If science agrees that life began on Earth by virtue of the first self-replicating cell, science should also agree that life in the womb begins once fertilization and self-replication start at conception. Once conceived, what is the life developing inside the woman going to be if not a person? If personhood is not equal to life itself, and viability is the only measure of personhood, our society is on a very slippery slope where survival of the fittest takes on a whole new meaning.
At the core of all these obtuse arguments is the value we place on life itself. Is life precious because we are created in the image of God and worthy of preservation, or is life simply the result of millions of happy accidents over billions of years?
Charles Darwin published his seminal work On the Origin of Species Nov. 24, 1859, introducing the concepts of evolution and survival of the fittest. As a result, a new religion was born, and its adherents will not tolerate dissent. That’s why the concept of intelligent design is virtually forbidden in public schools and institutes of higher learning, as Ben Stein illustrated in Expelled.

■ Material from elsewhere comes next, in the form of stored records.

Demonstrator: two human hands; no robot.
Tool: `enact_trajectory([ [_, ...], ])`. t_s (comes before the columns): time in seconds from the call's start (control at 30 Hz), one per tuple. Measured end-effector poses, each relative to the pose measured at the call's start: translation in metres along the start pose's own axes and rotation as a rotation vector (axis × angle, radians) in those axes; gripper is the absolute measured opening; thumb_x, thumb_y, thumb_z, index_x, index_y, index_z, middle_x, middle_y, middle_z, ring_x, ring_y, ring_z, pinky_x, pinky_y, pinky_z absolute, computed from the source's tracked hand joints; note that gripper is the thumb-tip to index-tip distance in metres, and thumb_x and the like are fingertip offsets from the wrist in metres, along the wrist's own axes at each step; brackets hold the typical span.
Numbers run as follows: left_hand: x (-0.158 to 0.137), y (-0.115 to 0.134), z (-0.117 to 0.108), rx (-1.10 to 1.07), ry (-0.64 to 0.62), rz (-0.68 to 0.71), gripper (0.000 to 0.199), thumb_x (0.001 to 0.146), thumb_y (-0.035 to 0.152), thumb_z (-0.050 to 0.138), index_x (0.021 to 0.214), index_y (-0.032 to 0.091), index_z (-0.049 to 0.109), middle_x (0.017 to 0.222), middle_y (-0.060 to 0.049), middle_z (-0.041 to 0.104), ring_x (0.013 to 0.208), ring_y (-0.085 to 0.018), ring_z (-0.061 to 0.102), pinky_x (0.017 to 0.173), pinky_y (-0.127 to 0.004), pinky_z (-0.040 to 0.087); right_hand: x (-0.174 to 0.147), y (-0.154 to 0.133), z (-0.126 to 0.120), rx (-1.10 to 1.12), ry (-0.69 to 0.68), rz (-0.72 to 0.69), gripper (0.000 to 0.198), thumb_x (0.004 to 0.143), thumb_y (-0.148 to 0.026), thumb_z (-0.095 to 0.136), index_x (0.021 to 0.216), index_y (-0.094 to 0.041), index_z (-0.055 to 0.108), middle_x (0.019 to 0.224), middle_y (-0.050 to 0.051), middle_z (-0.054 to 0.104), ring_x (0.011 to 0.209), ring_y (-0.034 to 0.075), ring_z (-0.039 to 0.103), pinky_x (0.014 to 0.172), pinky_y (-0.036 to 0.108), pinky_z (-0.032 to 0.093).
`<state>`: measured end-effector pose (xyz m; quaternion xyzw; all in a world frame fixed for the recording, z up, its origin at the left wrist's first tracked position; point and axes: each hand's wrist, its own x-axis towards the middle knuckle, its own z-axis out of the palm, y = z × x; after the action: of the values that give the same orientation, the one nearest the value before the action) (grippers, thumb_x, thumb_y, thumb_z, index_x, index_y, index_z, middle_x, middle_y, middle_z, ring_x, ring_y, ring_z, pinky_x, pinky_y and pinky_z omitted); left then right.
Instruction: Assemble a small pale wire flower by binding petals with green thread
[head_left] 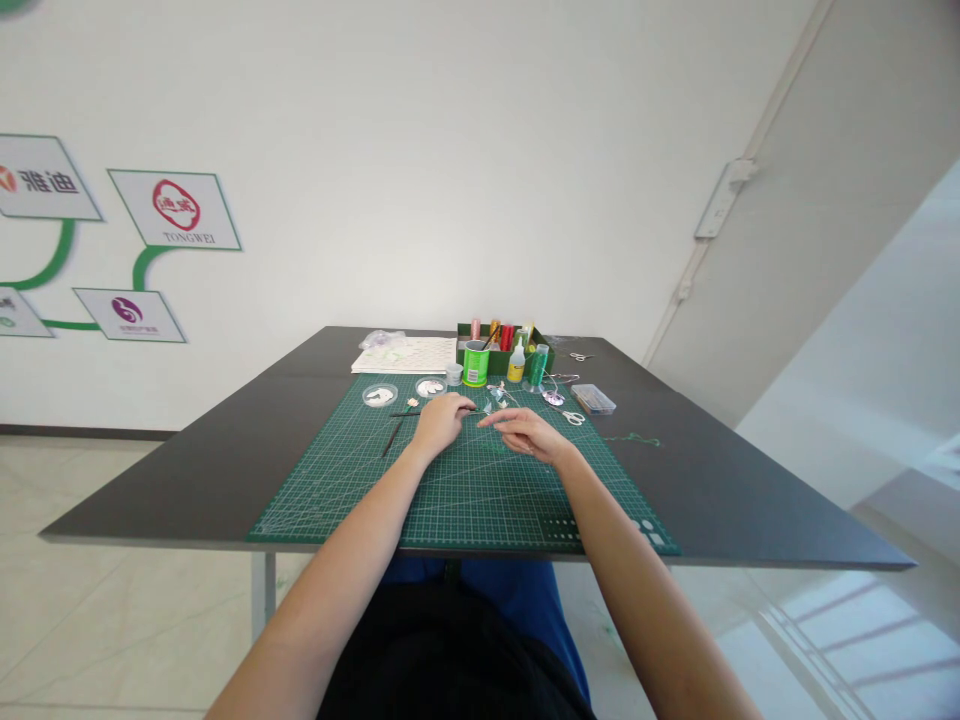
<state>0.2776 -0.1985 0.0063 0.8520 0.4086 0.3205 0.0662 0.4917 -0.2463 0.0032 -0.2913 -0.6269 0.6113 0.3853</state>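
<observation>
My left hand rests over the green cutting mat, its fingers curled round a thin dark rod that sticks out to the left. Close by on the right, my right hand has its index finger stretched towards the left fingertips and its other fingers bent in. Whatever its fingertips hold is too small to make out. Small pale pieces lie just beyond both hands. A second dark stick lies slanted on the mat to the left, below a small cream-coloured piece.
Two shallow dishes stand at the mat's back left. Behind my hands are a bright green can, a glue bottle and a green box with thread spools. White-handled scissors and a clear case lie to the right.
</observation>
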Motion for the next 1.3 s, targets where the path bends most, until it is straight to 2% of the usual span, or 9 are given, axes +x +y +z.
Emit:
enact_trajectory([
  [0.13,0.001,-0.003,0.001,-0.003,0.026,-0.031,0.027,0.090,0.009,0.057,0.103,0.021,0.078,0.107,-0.006,0.076,0.102,-0.023,0.067,0.093,-0.035,0.050,-0.001,-0.001,0.000,-0.004,-0.030,0.018,0.030,0.086,-0.028,0.066,0.107,-0.008,0.073,0.036,-0.012,0.036,0.033,0.005,0.022,0.040,0.022,0.017],
  [0.3,0.001,-0.001,0.000,0.000,-0.016,-0.002,0.026,0.091,0.010,0.058,0.102,0.020,0.078,0.104,-0.007,0.076,0.099,-0.023,0.067,0.090,-0.035,0.051,-0.001,-0.003,0.002,0.029,-0.018,0.005,0.028,0.084,-0.029,0.068,0.103,-0.009,0.073,0.035,-0.012,0.035,0.033,0.005,0.022,0.040,0.022,0.015],
  [0.53,-0.001,0.002,0.000,-0.032,-0.132,0.119,0.028,0.088,0.007,0.058,0.102,0.020,0.078,0.103,-0.005,0.077,0.096,-0.021,0.069,0.089,-0.032,0.051,0.001,-0.004,0.002,0.103,0.160,-0.089,0.031,0.081,-0.028,0.071,0.107,-0.011,0.073,0.035,-0.012,0.032,0.033,0.005,0.021,0.041,0.023,0.013],
  [0.83,0.001,0.005,-0.002,-0.138,-0.221,0.236,0.023,0.088,0.008,0.061,0.100,0.019,0.078,0.101,-0.005,0.078,0.091,-0.019,0.070,0.087,-0.030,0.050,0.005,0.000,-0.003,0.068,0.327,-0.111,0.032,0.079,-0.029,0.070,0.105,-0.011,0.073,0.036,-0.013,0.028,0.033,0.004,0.018,0.041,0.025,0.009],
  [1.3,0.001,0.011,-0.004,-0.360,-0.197,0.156,0.017,0.085,0.011,0.067,0.096,0.017,0.078,0.094,-0.006,0.077,0.084,-0.017,0.070,0.083,-0.028,0.052,0.007,0.002,-0.007,0.036,0.418,-0.081,0.041,0.077,-0.032,0.068,0.110,-0.007,0.073,0.036,-0.013,0.031,0.032,0.004,0.019,0.038,0.023,0.011],
])
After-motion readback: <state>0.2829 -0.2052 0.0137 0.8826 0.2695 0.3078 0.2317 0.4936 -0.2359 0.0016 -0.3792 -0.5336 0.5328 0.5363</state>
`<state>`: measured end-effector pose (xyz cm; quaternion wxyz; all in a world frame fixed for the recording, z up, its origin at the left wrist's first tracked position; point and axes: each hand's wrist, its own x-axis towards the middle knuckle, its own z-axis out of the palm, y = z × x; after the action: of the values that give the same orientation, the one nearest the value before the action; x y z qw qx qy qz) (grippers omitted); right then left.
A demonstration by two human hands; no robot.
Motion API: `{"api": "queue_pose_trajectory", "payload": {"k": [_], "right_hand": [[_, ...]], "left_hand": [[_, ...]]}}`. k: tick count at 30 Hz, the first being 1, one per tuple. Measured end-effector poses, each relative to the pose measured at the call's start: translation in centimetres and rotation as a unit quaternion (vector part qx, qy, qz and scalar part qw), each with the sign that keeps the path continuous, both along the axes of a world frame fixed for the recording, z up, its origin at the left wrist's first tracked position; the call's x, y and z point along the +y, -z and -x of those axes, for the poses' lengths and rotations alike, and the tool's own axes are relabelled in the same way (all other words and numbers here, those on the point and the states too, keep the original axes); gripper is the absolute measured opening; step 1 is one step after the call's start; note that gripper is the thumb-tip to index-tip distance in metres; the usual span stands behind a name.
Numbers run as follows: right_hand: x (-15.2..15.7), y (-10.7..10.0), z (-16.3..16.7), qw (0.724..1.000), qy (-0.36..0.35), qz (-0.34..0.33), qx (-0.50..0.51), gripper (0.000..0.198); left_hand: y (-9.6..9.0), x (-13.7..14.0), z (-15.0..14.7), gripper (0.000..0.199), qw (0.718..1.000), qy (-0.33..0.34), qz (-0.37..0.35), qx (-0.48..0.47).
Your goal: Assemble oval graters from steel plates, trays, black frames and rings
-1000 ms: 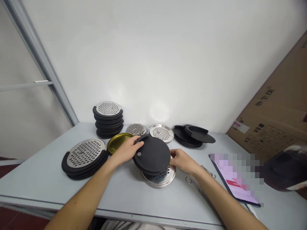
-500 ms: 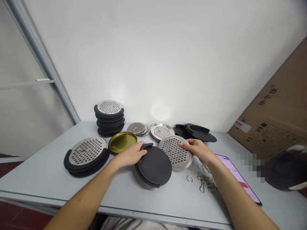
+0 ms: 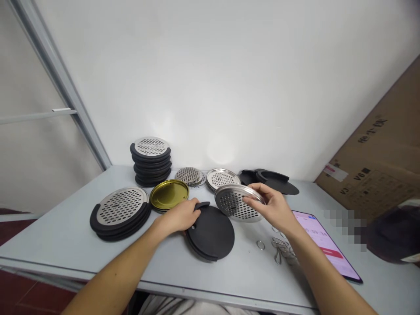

Unfortunately, adherents to the religion of Darwinism fail to recognize the often-overlooked closing sentiments Darwin penned in the last two paragraphs of On the Origin of Species.
On the Origins of Life
Authors of the highest eminence seem to be fully satisfied with the view that each species has been independently created. To my mind it accords better with what we know of the laws impressed on matter by the Creator, that the production and extinction of the past and present inhabitants of the world should have been due to secondary causes, like those determining the birth and death of the individual…
There is grandeur in this view of life, with its several powers, having been originally breathed into a few forms or into one; and that, whilst this planet has gone cycling on according to the fixed law of gravity, from so simple a beginning endless forms most beautiful and most wonderful have been, and are being, evolved (pp. 424-425 – emphasis mine).
Thankfully, a new bread of bold scientists are challenging the evolutionary status quo of Darwinism. It’s about time! The flawed theory Darwin proposed 160 years ago needs to be corrected. There is no conflict between creation and science.
It’s also time for our elected officials to exercise their constitutional authority to overrule the damage done by 9 unelected justices and Roe v Wade. It’s time for them to utilize what may be proven from science to put an end to the abortion debate once and for all by (1) confirming life begins at conception and (2) establishing a constitutional amendment protecting the unborn.